February 9th, 2010 §
This twenty-mile adventure loop was worthy of a few shots. The tree damage is incredible—it looks like a hurricane has been through and we won’t even know the extent of the damage until spring. But when the sun shines, man, it’s pretty out here.
February 7, 2:08 p.m. Driving up to the house to plow the driveway with the tractor. Again.
January 31st, 2010 §

January 31, 2:34 p.m. Headed up to the farm to check out road conditions after yesterday’s storm. So not impressed with this county’s plowing efforts.
This is one of my favorite views while driving up to the house. It’s the first glimpse you get of the farm—if you look closely, you can see some familiar orange safety fencing midframe and to the right. Even though I don’t live there yet, to me this view already means I’m almost home.
January 3rd, 2010 §

January 3, 5:08 p.m. Lenticular cloud over the little mountain in that’s visible out my front door, seen from afar.
December 10th, 2009 §

December 10, 11:36 a.m.
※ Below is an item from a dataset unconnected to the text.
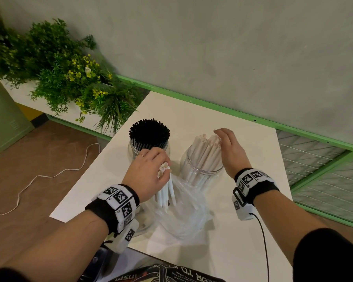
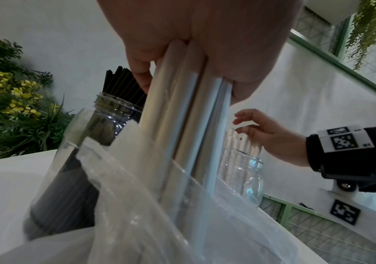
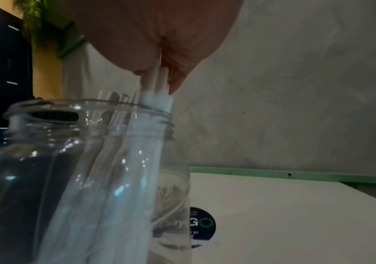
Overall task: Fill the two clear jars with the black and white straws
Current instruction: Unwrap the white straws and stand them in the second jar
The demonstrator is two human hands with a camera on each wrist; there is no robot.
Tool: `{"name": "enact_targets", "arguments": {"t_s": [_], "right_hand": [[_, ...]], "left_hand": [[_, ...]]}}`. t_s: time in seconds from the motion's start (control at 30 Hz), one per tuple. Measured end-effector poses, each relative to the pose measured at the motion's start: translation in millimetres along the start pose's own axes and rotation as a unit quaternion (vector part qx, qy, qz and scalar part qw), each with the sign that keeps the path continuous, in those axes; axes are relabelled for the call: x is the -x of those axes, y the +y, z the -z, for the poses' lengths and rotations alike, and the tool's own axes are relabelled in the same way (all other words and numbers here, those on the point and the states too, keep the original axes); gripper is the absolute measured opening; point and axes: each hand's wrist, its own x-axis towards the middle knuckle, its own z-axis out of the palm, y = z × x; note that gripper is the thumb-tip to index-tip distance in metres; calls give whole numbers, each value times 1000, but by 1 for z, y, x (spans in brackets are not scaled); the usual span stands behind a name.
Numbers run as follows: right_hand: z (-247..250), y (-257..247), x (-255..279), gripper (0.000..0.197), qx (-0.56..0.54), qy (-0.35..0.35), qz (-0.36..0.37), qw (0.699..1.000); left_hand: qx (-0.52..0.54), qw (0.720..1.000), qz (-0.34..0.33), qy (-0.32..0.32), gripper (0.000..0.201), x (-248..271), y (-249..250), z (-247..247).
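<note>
Two clear jars on the white tabletop (image 1: 243, 143): the left jar (image 1: 133, 148) is packed with thin black straws (image 1: 149, 132) standing upright, tips fanned in a round bunch; the right jar (image 1: 200, 169) holds fat white straws (image 1: 205, 153), partly filled, leaning to its right side, tops poking above the rim. My left hand (image 1: 149, 176) is clenched around a small bundle of white straws (image 1: 165, 192); I count about four or five, open ends showing at my fingers, lower ends hanging down into a crumpled clear plastic bag (image 1: 183, 216) in front of the jars. The bundle sits just beside the right jar's near-left side, not in it yet. My right hand (image 1: 229, 151) is at the tops of the white straws in the right jar; in the right wrist view my fingers (image 3: 177, 78) pinch a couple of straw tops above the rim. Both wrists wear black bands with marker tags.
</note>
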Motion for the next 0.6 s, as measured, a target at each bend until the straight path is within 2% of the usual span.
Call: {"name": "enact_targets", "arguments": {"t_s": [0.03,0.13,0.27,0.43,0.5,0.6], "right_hand": [[1,0,-2,38,-7,-21,-14,1000],[-3,6,-4,41,75,-85,18,993],[-8,5,-11,53,50,-56,28,997],[-22,-16,-24,76,91,-94,-3,991],[-31,-24,-30,74,125,-87,-19,988],[-43,-25,-30,51,125,-20,-24,992]], "left_hand": [[-1,1000,0,0,19,0,0,0],[-2,1000,1,-2,19,0,1,-1],[-2,1000,4,-7,20,-1,1,-2],[-8,1000,6,-2,21,-2,2,-2],[-11,1000,6,0,20,-2,2,-3],[-10,1000,4,-1,17,-2,1,-4]]}}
Headed to the farm at lunchtime to check out the exterior window trim mock-up.
Full-frame image, shot from the moving car. Best viewed large. I love everything that’s going on in this totally random grab.
October 25th, 2009 §

October 25, 6:45 p.m. Leaving the farm, headed home for dinner.
October 20th, 2009 §

October 20, 7:13 p.m. Driving from the farm to my parents’ house under a fingernail moon.
Minutes after I took this shot, I was shocked to see a huge coiled black snake in the middle of the road, reared up like a cobra looking right at me as I flashed by. He was a thick oily puddle and his upright white belly reflected my lights. The split-second shock of recognition stays with me.
October 18th, 2009 §

October 18, 12:38 p.m. Headed to the farm to plant two Hinoki Cypress.
Shot from the car.
One of the reasons I left D.C. was to reintroduce more beauty into my everyday life. Sure, there’s beauty to be found in an urban metropolis, and I did. In the streak of red light as the Metro train disappears down a tunnel and in the one bright umbrella among dozens of black brethren bobbing down a dirty grey street. In how the lit-up Washington Monument shocked me with the wonder of my city situation each time it popped up on the blue-black horizon as I drove east on Route 50, coming home from a grocery run.
Having grown up surrounded by natural beauty, I loved the challenge of finding visual joy in a place so easy to dismiss as ugly. And yet, after five years, I yearned to return to trees and mountains and curved country roads. So the Daily Commute is my tribute to my new home, a valediction of my choice to leave behind the beauty of the city and start again in a very different place. It is, quite simply, how I see my world as I move through it everyday.